- [Problem to work on] Repeat the data below in full and exactly.
━━━ Input data
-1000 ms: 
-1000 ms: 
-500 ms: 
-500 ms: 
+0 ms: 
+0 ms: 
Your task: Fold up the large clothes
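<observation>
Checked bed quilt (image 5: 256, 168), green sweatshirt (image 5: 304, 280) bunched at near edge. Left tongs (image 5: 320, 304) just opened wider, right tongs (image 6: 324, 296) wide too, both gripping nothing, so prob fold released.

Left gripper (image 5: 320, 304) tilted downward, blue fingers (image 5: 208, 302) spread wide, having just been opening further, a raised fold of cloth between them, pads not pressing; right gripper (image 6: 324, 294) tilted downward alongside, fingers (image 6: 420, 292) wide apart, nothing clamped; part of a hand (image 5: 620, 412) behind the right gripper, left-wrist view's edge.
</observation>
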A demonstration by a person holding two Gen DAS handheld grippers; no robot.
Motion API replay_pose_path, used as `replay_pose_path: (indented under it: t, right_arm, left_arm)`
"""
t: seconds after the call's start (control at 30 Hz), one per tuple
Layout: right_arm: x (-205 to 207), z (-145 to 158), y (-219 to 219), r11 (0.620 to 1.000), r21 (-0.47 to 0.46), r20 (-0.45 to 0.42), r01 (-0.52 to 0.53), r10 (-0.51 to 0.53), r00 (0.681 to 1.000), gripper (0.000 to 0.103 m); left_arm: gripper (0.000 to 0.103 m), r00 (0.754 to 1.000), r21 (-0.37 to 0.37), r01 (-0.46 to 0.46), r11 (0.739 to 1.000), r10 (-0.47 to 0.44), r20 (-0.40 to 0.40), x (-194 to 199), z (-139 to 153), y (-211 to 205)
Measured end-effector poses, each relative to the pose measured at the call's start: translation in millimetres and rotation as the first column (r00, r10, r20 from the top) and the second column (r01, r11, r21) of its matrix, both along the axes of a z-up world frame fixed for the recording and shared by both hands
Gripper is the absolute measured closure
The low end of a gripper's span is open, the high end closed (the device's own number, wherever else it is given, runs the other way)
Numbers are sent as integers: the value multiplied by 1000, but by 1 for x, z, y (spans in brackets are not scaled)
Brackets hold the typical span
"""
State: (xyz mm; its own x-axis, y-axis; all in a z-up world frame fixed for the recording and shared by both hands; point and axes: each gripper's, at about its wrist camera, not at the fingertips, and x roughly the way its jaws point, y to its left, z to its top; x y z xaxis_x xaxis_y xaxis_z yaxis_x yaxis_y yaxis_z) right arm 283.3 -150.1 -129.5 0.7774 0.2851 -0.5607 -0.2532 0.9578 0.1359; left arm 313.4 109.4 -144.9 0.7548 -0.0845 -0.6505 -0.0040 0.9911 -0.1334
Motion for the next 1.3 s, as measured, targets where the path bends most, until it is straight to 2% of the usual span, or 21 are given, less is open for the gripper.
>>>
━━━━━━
- [Answer space]
-1000 ms: 
-1000 ms: 
-500 ms: 
-500 ms: 
+0 ms: 
+0 ms: 
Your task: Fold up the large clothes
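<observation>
Checked bed quilt (image 5: 256, 168), green sweatshirt (image 5: 304, 280) bunched at near edge. Left tongs (image 5: 320, 304) just opened wider, right tongs (image 6: 324, 296) wide too, both gripping nothing, so prob fold released.

Left gripper (image 5: 320, 304) tilted downward, blue fingers (image 5: 208, 302) spread wide, having just been opening further, a raised fold of cloth between them, pads not pressing; right gripper (image 6: 324, 294) tilted downward alongside, fingers (image 6: 420, 292) wide apart, nothing clamped; part of a hand (image 5: 620, 412) behind the right gripper, left-wrist view's edge.
</observation>
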A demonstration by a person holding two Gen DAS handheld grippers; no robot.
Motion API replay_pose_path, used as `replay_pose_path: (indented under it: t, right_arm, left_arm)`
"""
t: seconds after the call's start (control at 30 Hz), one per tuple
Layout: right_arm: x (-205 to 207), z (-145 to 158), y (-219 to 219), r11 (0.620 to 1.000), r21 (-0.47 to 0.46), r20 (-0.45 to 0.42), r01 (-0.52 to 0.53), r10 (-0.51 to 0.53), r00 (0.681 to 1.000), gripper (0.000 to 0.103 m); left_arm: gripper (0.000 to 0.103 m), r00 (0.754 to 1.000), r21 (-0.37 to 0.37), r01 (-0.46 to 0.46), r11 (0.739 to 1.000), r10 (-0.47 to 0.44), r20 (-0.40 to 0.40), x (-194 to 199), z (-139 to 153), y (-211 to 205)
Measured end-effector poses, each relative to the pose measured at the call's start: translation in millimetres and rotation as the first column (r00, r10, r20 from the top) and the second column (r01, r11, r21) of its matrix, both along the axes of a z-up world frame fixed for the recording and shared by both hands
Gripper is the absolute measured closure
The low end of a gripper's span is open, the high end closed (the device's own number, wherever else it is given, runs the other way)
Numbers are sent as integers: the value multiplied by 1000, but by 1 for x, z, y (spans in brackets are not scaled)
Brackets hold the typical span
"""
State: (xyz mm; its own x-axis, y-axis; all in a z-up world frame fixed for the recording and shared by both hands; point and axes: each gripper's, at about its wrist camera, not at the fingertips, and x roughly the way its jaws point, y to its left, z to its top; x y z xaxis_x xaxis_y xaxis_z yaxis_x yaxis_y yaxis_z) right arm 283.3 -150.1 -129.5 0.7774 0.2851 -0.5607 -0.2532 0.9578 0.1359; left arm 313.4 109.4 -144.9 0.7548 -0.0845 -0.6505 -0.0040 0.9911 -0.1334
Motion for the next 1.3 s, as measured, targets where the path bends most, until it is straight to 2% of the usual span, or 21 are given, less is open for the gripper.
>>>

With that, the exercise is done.